But in Gries's book, questions arise and go unanswered. Many Chinese seem to spend their lives nursing historical grievances: over the opium wars, over the Japanese invasion, and over other horrors inflicted by foreigners. Do these people ever turn their thoughts to the millions whom the Communist party has murdered, tortured, and starved? Prof. Bernard Lewis has pointed out that Arabs vent their fury at the West — particularly the American government  ” because they are denied the right to criticize their own (invariably corrupt and undemocratic, and often pernicious) governments. Might this same point apply to China? Three Chinese died in the Belgrade embassy bombing, and one Chinese died when a U.S. spy plane collided with a Chinese jet fighter. These four deaths loom enormously large in China's New Nationalism. According to The Black Book of Communism, 65 million were killed under Mao's rule.

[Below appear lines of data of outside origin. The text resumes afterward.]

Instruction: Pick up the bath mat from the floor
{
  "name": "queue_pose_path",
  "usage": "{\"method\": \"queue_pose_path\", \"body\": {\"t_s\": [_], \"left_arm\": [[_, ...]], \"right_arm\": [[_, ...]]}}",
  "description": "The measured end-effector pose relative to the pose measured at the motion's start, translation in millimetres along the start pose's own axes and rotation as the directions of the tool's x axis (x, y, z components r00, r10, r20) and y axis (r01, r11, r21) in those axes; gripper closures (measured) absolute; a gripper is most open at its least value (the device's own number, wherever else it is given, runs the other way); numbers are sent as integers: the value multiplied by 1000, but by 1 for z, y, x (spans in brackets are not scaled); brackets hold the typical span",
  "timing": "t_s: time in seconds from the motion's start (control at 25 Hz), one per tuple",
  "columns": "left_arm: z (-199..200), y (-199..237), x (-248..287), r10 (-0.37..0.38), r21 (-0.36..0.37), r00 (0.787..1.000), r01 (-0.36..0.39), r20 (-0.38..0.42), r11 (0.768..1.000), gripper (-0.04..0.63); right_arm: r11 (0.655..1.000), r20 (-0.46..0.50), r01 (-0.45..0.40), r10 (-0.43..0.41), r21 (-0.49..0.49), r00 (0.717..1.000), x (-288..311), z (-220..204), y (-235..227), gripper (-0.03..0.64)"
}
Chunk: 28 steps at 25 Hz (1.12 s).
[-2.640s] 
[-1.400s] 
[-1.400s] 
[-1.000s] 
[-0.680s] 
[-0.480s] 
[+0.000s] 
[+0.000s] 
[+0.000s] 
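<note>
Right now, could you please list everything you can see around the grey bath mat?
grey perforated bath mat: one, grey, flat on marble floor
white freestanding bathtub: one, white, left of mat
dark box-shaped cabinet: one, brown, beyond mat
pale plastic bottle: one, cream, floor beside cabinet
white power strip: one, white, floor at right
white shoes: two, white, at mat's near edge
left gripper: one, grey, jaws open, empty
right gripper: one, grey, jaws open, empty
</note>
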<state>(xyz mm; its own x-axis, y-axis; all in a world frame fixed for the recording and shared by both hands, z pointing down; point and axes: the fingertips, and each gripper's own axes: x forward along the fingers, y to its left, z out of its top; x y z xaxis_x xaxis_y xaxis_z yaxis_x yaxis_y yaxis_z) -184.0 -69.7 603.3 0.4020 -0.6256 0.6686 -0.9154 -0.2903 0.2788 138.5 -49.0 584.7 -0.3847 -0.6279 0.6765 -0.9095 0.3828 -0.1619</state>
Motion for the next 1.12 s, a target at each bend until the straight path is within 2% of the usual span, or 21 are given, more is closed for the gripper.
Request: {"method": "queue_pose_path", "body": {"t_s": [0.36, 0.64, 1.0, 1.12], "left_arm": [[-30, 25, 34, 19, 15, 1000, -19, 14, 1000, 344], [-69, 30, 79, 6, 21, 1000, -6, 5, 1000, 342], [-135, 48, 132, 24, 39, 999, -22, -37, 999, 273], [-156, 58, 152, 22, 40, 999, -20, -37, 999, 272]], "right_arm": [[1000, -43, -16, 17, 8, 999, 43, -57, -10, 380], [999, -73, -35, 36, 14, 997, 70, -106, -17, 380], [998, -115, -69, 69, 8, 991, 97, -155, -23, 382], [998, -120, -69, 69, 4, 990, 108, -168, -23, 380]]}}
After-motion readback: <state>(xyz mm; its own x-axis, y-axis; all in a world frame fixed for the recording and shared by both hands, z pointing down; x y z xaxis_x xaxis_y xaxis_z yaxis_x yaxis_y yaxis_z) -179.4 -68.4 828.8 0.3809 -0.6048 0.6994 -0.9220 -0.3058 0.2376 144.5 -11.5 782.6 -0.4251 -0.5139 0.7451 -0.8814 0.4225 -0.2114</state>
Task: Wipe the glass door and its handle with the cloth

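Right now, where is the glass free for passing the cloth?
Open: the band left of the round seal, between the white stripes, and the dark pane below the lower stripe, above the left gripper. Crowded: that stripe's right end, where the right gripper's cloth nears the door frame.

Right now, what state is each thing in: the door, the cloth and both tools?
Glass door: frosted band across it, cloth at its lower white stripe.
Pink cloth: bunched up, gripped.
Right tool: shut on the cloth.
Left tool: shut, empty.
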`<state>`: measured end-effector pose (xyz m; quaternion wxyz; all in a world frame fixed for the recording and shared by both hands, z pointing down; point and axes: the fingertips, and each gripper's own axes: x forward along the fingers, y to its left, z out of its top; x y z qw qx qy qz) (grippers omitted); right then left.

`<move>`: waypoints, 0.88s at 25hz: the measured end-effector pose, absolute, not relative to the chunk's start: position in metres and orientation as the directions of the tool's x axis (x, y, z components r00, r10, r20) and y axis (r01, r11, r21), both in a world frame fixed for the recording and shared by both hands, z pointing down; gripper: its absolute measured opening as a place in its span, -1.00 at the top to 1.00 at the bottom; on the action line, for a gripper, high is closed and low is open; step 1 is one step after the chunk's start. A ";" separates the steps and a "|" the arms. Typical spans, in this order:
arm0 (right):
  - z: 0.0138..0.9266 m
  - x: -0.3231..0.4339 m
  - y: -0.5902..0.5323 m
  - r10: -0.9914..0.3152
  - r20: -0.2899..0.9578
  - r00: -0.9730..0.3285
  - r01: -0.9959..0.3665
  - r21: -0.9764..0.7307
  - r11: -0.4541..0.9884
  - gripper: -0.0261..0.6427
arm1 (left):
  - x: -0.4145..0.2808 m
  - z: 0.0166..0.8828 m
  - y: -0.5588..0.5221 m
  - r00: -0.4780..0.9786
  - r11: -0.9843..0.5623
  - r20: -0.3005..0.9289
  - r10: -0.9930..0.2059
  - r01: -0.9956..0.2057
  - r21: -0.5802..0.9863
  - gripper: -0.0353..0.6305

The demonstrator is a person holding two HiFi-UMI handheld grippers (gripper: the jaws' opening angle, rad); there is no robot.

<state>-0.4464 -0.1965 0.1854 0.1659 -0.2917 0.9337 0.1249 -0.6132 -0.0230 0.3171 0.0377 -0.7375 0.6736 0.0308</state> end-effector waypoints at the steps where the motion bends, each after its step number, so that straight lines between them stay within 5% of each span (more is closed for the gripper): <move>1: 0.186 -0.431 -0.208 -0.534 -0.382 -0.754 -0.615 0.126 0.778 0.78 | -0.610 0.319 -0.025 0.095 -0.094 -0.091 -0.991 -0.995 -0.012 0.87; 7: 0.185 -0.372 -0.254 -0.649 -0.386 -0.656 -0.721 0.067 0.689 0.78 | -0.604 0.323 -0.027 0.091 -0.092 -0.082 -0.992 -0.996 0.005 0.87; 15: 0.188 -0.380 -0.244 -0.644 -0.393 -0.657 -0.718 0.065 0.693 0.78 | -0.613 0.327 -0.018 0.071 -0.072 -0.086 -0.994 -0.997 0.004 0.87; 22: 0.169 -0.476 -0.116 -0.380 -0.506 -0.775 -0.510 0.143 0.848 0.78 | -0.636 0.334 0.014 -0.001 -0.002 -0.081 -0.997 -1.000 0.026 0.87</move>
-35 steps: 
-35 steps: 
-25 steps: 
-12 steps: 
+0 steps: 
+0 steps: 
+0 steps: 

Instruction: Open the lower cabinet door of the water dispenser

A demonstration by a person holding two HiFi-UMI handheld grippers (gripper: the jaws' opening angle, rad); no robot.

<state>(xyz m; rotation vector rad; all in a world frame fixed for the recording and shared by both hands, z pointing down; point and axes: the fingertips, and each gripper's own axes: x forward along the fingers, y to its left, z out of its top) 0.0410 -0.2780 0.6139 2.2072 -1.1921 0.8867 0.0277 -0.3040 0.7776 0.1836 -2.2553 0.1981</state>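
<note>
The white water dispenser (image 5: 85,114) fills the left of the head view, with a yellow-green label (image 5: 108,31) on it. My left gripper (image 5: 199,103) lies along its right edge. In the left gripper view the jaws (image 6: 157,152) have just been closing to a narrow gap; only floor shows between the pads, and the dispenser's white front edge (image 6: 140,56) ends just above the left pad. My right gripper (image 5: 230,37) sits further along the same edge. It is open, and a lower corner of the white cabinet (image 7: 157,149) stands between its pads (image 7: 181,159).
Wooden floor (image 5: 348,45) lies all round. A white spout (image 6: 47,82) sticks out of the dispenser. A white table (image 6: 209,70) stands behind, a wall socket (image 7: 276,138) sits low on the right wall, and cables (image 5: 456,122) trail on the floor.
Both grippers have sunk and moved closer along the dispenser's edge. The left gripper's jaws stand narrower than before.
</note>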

And we have, commemorating that rule, a book of stunning power, Gang of One: Memoirs of a Red Guard, by Fan Shen (University of Nebraska, 294 pp., $24.95). Shen now teaches English at Rochester Community and Technical College in Minnesota. But long ago he was a preteen Red Guard in Beijing, the son of "revolutionary" parents. It was "agonizing" for him to write this book, in part because the book had the potential to make those parents "regret that they had ever given birth to me." Shen turned his back on his revolutionary heritage; in doing so, he performed a service for us all.
As a boy, Shen had a "Red heart," gleefully shouting "Long Live the Red Terror!" and ransacking the homes of "bourgeois" (who would then meet the ghastliest fates). Slowly, however, he lost that Red heart, as his fundamental goodness poked through. He went from the Big Courtyard in Beijing, to a country village, to an aircraft factory, to college, and finally, with a miraculous passport, to the United States. Along the way, he had many close calls, and encounters with many fascinating people. This book is full of death, and worse, as mass sadism took hold of an entire country (the world's biggest). But it is also full of humanity, and, at times, funny as hell. (You should listen to "Comrade Thus," so named because of his propensity to use the word "thus.") There is even, shockingly, a love story toward the end of the book. It is as shocking and beautiful as that in 1984.
Hypnotically rendered, Gang of One is a high literary achievement, documenting an even greater achievement, by which I mean the life of this awe-inspiring man, Fan Shen.